RegexParser follows Semantic Versioning:

  • Stable for 1.x (API surface we commit to keep compatible):

    • Public methods and signatures on Regex.
    • Value objects: ValidationResult, TolerantParseResult, LiteralSet, ReDoS\ReDoSAnalysis.
    • Main exception interfaces/classes: RegexParserExceptionInterface, parser/lexer exceptions, InvalidRegexOptionException.
    • Supported option keys for Regex::create() / RegexOptions.
  • Best-effort, may evolve within 1.x:

    • AST node classes and NodeVisitorInterface (new node types/visit methods can be added).
    • Built-in visitors and analysis heuristics.
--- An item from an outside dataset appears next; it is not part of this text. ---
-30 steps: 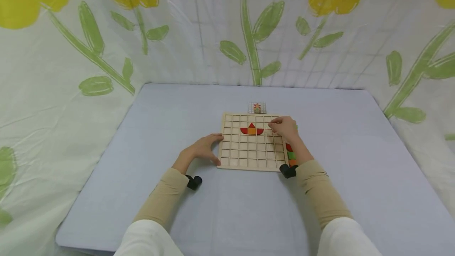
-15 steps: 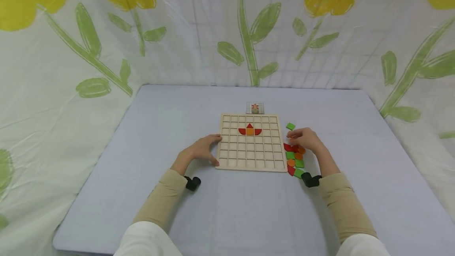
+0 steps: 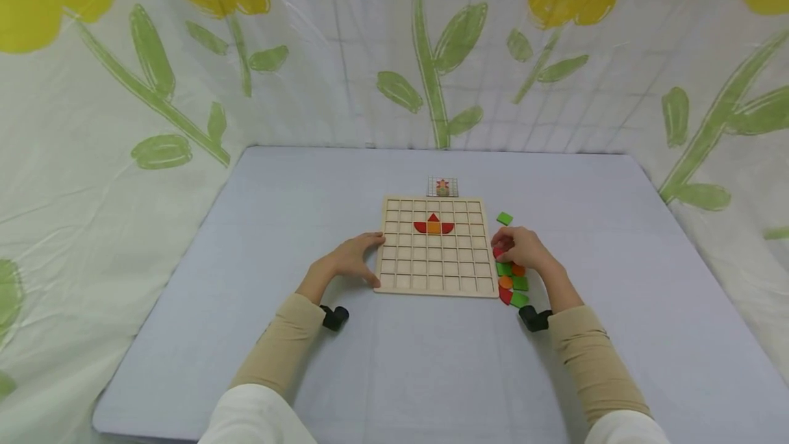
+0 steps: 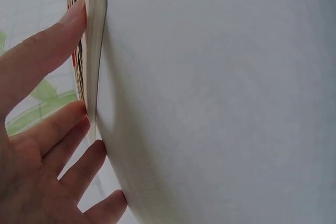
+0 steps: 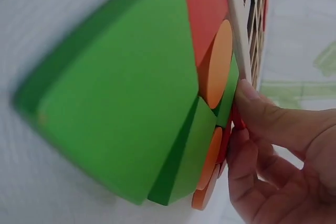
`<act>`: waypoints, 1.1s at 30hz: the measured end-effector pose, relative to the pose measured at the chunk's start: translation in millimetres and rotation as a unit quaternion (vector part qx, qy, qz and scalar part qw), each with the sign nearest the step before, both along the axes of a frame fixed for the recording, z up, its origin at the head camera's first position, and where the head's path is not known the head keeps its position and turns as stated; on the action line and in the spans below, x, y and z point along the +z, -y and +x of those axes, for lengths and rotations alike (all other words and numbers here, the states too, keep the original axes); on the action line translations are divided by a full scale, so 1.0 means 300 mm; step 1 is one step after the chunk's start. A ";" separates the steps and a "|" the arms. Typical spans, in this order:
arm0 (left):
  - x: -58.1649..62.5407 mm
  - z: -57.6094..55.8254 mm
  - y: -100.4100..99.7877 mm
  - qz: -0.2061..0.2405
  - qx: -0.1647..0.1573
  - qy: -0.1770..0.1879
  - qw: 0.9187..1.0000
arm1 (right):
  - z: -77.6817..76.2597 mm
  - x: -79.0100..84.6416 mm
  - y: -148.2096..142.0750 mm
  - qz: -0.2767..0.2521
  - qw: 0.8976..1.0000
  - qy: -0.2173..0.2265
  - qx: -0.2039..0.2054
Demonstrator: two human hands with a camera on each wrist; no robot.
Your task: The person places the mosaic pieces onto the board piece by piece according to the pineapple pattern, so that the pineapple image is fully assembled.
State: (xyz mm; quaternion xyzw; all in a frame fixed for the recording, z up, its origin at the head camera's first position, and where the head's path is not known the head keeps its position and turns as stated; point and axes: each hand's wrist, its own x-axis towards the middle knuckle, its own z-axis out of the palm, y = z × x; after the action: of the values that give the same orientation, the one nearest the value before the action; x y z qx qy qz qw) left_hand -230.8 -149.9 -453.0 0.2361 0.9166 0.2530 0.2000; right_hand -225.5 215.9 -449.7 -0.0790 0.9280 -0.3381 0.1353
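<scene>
A wooden grid board (image 3: 431,252) lies on the table. Set in its upper part are an orange square tile (image 3: 434,228), a red triangle tile (image 3: 433,218) and two red rounded tiles (image 3: 420,227). My left hand (image 3: 350,257) rests on the board's left side, thumb near the front corner and fingers spread along the rim. Just off the right side, my right hand (image 3: 525,248) pinches a red tile (image 5: 239,118) between thumb and index finger, beside other loose tiles. Part of that red tile is hidden by the fingers.
Loose tiles lie along the board's right side: green squares (image 3: 520,284), orange rounds (image 3: 505,282) and a red tile (image 3: 505,295). One green tile (image 3: 505,218) lies apart, farther back. A small pattern card (image 3: 442,187) stands behind the board.
My right hand has moved from over the board's right part to the loose tiles, then shifted slightly left onto a red one. My left hand has stayed at the board's side.
</scene>
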 end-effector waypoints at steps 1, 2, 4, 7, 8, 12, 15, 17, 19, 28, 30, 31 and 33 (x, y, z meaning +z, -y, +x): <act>0.001 0.000 0.000 0.000 0.000 0.001 1.000 | 0.000 0.001 -0.001 0.004 1.000 0.000 -0.001; 0.002 0.001 0.001 -0.001 -0.001 0.001 1.000 | 0.000 0.003 -0.003 0.006 1.000 0.001 -0.003; 0.003 0.002 0.001 -0.001 0.000 0.003 1.000 | 0.002 0.009 -0.006 0.015 1.000 0.002 -0.003; 0.004 0.003 0.002 0.001 0.000 0.001 1.000 | 0.003 0.019 -0.010 0.023 1.000 0.006 -0.010; 0.004 0.003 0.002 0.001 0.000 0.000 1.000 | 0.005 0.024 -0.011 0.023 1.000 0.008 -0.012; 0.006 0.006 0.002 0.001 0.005 0.004 1.000 | 0.006 0.040 -0.017 0.019 0.999 0.015 -0.024; 0.007 0.008 0.002 0.001 0.007 0.007 1.000 | 0.004 0.048 -0.017 0.009 0.999 0.015 -0.042; 0.008 0.008 0.002 0.001 0.007 0.008 1.000 | 0.001 0.052 -0.008 -0.009 0.998 0.009 -0.059; 0.008 0.008 0.003 0.000 0.007 0.009 1.000 | -0.003 0.050 0.009 -0.038 0.997 -0.001 -0.073; 0.005 0.001 0.001 -0.003 0.008 0.011 1.000 | -0.024 0.016 0.154 -0.145 0.986 -0.008 -0.083; 0.005 0.000 0.001 -0.003 0.006 0.011 1.000 | -0.028 0.010 0.187 -0.151 0.985 -0.010 -0.088; 0.005 0.000 0.001 -0.003 0.006 0.012 1.000 | -0.030 0.007 0.203 -0.155 0.984 -0.011 -0.088; 0.005 0.000 0.002 -0.004 0.007 0.015 1.000 | -0.036 0.000 0.233 -0.155 0.984 -0.013 -0.092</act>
State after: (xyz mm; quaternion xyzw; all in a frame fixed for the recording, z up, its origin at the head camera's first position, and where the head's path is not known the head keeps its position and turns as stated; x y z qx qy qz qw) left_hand -230.7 -150.5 -451.4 0.2254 0.9162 0.2542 0.2125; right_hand -236.5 146.0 -449.6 -0.0176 0.8694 -0.4877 0.0773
If you maintain custom visitors, plan to adjust them when new nodes appear. Breaking changes beyond this policy land in 2.0.0.

Known Limitations

While this library supports a comprehensive set of PCRE2 features, some highly specific or experimental features may not be fully supported yet. For example:

  • Certain Perl-specific verbs not yet standardized in PCRE2.
  • Advanced Unicode features beyond basic properties and escapes.
  • Experimental or platform-specific extensions.
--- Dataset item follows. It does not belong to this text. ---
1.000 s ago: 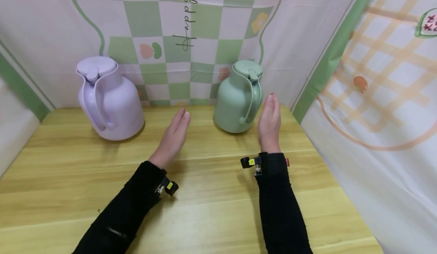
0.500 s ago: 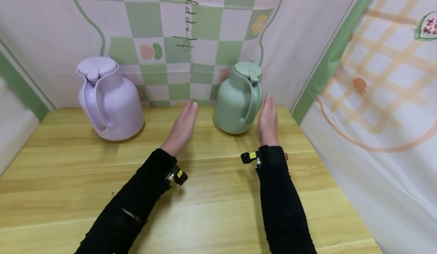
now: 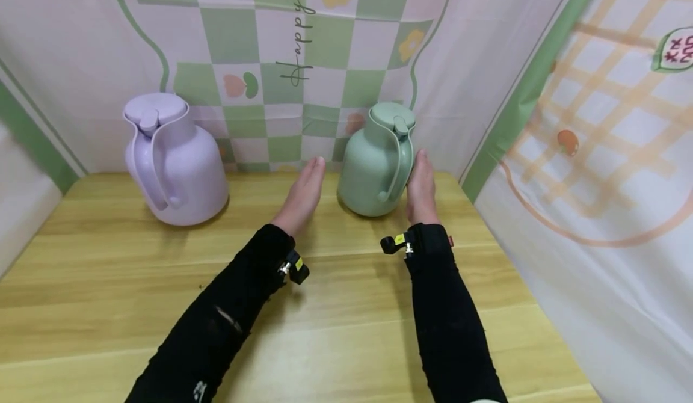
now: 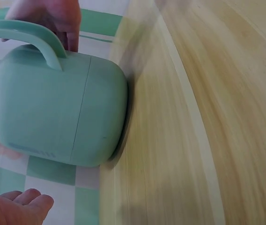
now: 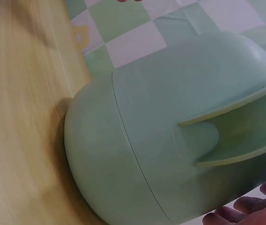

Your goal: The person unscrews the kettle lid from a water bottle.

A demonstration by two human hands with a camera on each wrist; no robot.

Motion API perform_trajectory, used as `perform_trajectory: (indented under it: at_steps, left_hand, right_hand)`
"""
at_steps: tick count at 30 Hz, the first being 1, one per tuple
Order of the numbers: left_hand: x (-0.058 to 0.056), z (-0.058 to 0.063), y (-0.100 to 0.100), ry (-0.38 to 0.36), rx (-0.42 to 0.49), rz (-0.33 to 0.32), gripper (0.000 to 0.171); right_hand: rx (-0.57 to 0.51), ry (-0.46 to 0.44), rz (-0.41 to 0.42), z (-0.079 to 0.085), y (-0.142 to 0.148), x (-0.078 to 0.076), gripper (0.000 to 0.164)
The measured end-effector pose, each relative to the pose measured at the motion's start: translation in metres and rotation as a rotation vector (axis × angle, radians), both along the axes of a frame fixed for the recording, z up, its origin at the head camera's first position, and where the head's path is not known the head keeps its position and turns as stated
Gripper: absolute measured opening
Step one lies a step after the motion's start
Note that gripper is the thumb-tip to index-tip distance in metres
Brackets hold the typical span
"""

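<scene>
A green vacuum jug [image 3: 364,171] with a lid and a looped handle stands upright toward the back right of the table. My right hand [image 3: 422,189] is along its right side, close to the handle, with the fingers straight; whether it touches the jug I cannot tell. To the left of the jug, my left hand [image 3: 302,195] holds nothing, fingers extended and a gap between. The left wrist view has the jug [image 4: 53,112] between both hands. In the right wrist view, fingertips [image 5: 250,204] lie just beside the jug [image 5: 156,108].
A lilac jug [image 3: 192,171] of the same shape stands at the back left of the wooden table [image 3: 335,337]. Behind it hangs a checked cloth [image 3: 278,114], close to both jugs. Another patterned cloth [image 3: 585,210] borders the right side.
My left hand has moved right and forward, toward the green jug. My right hand has shifted slightly left, closer to its handle. Both jugs stay standing in place.
</scene>
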State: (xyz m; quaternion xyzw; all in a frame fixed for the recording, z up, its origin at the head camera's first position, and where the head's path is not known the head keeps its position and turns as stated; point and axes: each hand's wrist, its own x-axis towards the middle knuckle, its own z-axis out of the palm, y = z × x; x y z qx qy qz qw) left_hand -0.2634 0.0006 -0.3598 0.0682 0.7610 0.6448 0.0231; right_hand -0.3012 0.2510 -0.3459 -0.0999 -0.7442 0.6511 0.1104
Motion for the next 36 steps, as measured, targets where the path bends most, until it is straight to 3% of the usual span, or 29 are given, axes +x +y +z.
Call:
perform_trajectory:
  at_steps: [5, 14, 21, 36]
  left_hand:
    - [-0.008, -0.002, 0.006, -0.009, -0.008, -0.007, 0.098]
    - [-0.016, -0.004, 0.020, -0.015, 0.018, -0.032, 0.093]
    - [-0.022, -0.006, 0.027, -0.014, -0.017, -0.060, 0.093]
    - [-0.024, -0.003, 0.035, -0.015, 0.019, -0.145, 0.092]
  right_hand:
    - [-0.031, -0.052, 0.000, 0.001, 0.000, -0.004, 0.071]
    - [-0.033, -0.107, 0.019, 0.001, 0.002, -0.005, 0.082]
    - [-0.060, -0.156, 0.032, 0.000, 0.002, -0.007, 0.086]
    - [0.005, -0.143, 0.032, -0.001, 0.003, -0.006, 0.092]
If you encounter an unsupported feature, please open an issue with a test case.

Support the Project

If RegexParser saves you time, you can help keep it moving:

  • Star the repository on GitHub
  • Share it with your team or community
  • Report issues or suggest features
  • Contribute code or documentation
  • Sponsor the work or hire me for consulting 🤝

Contributing

Contributions are welcome! Areas where help is especially useful:

  • New optimizations for the optimizer visitor.
  • Additional ReDoS heuristics and exploit‑string generation.
  • IDE integrations (PHPStorm plugin, etc.).
  • More bridges (Laravel, Laminas, …).

Please run the full test suite before submitting a PR.

License

This library is released under the MIT License.